Offshore wind power is poised to deliver an essential contribution to a clean, robust, and diversified U.S. energy portfolio. Capturing and using this large and inexhaustible resource has the potential to mitigate climate change, improve the environment, increase energy security, and stimulate the U.S. economy.
The United States is now deliberating an energy policy that will have a powerful impact on the nation's energy and economic health for decades to come. This report provides a broad understanding of today's wind industry and the offshore resource as well as the associated technology challenges, economics, permitting procedures, and potential risks and benefits. An appreciation for all sides of these issues will help to build an informed national dialog and shape effective national policies.
Chapter 8 - Environmental and Socioeconomic Risks of Offshore Wind Projects
This section looks at the potential risks and uncertainties associated with siting, constructing, and operating offshore wind facilities within a gigawatt-scale deployment strategy.
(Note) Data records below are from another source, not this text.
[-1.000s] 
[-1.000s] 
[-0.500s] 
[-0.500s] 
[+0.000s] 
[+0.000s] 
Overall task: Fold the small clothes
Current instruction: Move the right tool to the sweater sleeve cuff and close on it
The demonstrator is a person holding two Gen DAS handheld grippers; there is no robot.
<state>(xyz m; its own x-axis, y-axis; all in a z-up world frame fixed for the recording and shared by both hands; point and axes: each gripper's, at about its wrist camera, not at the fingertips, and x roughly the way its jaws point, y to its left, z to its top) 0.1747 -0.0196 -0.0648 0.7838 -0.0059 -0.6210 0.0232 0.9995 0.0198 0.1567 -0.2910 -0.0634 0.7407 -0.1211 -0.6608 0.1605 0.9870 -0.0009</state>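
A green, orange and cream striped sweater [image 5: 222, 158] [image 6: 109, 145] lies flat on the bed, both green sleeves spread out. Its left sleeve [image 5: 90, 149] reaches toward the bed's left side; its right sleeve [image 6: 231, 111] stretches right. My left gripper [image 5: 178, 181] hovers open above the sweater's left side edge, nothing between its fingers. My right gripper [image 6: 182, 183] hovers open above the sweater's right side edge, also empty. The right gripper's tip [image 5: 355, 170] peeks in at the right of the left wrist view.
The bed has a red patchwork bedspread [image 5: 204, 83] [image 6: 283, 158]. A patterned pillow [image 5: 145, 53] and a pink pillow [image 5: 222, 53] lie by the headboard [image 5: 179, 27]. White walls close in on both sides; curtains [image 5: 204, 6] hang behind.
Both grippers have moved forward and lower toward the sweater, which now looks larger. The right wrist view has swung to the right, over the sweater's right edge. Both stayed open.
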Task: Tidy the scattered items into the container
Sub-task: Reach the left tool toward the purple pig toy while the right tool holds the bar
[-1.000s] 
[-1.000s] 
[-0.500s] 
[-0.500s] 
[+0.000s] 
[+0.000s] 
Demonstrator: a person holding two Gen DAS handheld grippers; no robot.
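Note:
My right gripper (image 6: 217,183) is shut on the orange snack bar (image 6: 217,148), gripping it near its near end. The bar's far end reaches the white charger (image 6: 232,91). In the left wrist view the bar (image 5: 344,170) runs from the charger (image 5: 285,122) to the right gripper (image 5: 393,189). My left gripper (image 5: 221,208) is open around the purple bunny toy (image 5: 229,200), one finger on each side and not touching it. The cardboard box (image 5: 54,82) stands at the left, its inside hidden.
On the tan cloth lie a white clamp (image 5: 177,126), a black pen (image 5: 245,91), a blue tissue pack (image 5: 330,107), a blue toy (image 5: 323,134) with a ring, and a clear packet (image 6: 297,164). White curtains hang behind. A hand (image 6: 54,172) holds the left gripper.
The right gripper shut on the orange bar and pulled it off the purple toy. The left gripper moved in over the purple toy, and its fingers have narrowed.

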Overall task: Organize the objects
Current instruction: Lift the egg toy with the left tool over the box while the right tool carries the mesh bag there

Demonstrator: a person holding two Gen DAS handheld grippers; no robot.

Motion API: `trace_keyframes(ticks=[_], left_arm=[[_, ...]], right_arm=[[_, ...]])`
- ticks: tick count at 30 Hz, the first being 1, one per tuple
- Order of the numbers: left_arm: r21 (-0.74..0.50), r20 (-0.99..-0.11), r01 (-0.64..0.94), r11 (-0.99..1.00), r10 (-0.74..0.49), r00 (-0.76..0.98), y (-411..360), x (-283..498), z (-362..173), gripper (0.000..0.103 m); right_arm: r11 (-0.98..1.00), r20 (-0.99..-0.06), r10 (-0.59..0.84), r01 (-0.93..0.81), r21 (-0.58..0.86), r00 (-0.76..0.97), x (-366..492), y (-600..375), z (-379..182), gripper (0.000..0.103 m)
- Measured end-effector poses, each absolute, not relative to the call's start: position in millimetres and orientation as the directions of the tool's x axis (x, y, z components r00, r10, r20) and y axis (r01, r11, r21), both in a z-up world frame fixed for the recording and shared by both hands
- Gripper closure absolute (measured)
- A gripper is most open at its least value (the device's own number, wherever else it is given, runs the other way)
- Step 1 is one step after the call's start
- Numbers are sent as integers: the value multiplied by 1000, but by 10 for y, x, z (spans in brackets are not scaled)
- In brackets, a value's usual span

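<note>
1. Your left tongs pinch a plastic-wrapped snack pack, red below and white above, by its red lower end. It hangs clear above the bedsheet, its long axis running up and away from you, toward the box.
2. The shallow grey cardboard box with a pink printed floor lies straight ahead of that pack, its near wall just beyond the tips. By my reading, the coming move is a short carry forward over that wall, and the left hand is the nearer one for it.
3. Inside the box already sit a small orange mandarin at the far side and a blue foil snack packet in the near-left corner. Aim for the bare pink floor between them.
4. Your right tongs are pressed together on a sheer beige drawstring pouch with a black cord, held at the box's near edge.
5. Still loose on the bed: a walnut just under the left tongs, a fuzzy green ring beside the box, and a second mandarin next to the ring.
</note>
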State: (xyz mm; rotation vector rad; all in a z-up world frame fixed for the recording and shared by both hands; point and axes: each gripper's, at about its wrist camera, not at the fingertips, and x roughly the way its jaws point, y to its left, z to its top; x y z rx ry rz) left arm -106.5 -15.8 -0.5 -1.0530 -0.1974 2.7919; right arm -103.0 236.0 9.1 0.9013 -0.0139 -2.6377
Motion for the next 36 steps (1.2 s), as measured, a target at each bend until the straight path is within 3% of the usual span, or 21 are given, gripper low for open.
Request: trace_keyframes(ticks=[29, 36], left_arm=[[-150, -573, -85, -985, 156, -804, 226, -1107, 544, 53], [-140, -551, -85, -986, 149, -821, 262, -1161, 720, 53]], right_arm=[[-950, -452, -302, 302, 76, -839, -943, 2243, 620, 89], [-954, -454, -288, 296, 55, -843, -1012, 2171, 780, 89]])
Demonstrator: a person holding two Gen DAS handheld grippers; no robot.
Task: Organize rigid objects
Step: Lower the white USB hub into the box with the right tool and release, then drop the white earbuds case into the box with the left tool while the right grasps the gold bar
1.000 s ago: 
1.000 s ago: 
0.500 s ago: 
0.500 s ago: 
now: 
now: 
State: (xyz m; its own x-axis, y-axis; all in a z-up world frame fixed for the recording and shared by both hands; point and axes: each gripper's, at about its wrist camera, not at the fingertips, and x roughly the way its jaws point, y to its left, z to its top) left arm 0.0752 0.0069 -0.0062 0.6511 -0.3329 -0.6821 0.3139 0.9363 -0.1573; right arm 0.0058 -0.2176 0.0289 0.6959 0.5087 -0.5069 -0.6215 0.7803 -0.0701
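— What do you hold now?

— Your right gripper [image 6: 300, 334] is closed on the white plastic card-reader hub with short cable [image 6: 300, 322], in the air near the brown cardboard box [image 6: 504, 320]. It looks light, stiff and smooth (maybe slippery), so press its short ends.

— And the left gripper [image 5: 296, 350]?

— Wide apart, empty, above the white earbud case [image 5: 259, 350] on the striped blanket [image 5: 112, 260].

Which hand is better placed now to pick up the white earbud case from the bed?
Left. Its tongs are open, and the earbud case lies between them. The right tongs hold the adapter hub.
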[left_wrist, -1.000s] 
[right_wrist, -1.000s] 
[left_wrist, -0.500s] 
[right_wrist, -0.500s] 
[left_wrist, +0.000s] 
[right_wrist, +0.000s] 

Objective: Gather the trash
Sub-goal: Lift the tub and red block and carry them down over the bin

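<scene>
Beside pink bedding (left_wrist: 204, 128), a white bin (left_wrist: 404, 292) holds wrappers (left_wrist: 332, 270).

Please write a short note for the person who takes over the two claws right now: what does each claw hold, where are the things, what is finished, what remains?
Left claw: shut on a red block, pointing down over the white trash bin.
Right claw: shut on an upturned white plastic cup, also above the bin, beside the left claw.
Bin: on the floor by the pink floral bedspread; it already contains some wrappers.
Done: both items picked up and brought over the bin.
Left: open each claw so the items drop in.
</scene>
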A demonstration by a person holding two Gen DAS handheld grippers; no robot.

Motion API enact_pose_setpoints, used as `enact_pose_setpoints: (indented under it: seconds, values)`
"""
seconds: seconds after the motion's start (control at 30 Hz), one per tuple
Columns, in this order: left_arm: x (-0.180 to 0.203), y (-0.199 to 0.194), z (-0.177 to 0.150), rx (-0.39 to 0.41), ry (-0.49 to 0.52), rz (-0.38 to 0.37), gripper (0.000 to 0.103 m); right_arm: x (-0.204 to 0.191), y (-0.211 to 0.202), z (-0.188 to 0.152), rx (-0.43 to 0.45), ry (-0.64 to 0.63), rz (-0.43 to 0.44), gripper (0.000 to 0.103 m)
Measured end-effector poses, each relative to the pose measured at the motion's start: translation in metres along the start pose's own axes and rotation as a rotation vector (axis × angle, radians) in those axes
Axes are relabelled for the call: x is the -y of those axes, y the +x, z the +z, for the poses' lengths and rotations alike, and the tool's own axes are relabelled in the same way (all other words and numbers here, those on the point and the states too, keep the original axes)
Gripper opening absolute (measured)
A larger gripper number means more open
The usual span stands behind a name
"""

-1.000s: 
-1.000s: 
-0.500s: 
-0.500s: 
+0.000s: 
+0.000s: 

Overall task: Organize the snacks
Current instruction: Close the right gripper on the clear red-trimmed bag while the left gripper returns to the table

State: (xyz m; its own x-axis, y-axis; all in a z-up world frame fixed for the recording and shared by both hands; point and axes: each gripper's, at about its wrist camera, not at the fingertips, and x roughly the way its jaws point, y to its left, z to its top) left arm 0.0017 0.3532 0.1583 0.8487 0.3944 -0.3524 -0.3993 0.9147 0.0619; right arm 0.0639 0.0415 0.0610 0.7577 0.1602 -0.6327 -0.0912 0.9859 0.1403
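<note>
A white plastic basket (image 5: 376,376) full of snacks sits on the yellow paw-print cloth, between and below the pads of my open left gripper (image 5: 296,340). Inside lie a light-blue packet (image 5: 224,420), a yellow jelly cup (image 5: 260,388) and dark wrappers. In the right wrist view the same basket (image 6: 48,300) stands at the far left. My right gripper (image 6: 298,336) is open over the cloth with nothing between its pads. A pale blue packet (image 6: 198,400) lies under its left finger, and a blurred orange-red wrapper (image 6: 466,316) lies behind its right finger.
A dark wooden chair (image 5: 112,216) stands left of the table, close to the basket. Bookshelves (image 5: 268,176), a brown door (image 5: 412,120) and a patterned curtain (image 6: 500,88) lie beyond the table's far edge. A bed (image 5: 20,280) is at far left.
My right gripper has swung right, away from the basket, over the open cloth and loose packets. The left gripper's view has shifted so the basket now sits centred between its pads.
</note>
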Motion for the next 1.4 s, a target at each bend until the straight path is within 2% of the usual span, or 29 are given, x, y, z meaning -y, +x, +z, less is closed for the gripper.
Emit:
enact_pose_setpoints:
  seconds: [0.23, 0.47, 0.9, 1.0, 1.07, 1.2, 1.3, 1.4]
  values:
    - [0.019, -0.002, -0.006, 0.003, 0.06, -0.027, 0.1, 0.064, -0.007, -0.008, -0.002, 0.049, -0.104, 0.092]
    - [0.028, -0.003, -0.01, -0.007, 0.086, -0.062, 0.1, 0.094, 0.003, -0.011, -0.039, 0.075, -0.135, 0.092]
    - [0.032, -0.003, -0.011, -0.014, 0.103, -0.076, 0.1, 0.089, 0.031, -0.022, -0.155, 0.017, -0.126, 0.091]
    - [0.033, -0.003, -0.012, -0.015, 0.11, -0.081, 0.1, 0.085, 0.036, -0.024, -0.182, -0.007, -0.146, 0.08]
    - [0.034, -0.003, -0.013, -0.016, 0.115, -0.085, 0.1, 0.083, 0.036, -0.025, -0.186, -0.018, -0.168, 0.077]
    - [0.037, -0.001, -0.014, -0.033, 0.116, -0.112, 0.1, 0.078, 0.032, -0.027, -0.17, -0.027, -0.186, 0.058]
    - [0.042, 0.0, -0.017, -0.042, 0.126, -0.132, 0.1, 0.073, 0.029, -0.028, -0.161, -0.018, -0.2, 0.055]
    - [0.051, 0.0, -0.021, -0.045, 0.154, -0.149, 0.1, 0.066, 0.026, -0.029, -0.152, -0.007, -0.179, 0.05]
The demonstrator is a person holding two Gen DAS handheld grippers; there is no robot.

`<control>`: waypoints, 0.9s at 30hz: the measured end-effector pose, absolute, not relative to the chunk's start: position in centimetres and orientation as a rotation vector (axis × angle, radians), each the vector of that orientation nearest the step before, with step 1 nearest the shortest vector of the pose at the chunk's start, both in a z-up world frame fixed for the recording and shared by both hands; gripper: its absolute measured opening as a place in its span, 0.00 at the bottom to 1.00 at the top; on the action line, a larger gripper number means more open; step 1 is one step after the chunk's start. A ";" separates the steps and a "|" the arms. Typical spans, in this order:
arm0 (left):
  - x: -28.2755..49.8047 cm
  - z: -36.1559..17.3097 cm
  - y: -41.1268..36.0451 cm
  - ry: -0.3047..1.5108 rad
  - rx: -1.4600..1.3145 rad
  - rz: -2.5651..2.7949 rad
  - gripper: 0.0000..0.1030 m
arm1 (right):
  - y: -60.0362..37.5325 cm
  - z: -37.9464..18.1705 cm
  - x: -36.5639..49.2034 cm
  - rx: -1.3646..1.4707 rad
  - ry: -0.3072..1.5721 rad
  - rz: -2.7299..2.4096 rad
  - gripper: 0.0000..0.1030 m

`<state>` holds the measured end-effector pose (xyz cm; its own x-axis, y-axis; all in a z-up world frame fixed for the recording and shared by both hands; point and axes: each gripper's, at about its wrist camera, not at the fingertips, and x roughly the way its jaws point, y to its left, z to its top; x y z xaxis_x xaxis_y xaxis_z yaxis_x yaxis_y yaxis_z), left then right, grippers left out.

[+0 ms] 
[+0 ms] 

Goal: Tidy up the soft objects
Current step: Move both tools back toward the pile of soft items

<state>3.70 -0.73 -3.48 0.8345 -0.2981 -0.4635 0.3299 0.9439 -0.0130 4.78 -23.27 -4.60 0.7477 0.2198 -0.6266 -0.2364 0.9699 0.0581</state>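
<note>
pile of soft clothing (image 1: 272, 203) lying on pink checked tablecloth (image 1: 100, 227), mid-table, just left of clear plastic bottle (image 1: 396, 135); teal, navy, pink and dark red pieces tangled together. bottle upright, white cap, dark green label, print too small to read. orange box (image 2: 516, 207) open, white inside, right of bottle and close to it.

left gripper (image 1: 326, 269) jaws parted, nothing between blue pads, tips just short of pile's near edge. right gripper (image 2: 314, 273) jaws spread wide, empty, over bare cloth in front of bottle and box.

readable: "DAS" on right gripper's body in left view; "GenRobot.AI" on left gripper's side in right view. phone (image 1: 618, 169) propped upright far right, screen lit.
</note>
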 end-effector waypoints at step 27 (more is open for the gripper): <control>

Balancing varied social interests (e.g., lower energy costs, quality of life, energy independence, and reduced power plant emissions and waste streams) with ecological considerations (e.g., habitat health, species and resource protections, and coastal management) will require a careful analysis of competing values to understand and optimize this interplay for the benefit of society. This section summarizes different sectors of risk, based on the available evidence from Europe (see Section 8.5) and building on previous synthesis reports such as Worldwide Synthesis and Analysis of Existing Information Regarding Environmental Effects of Alternative Energy Uses on the Outer Continental Shelf (Michel et al. 2007), the Cape Wind Final Environmental Impact Statement (FEIS; MMS 2009a), and recent state-funded research. Several analytical constructs and themes frame environmental and social concerns related to offshore wind development.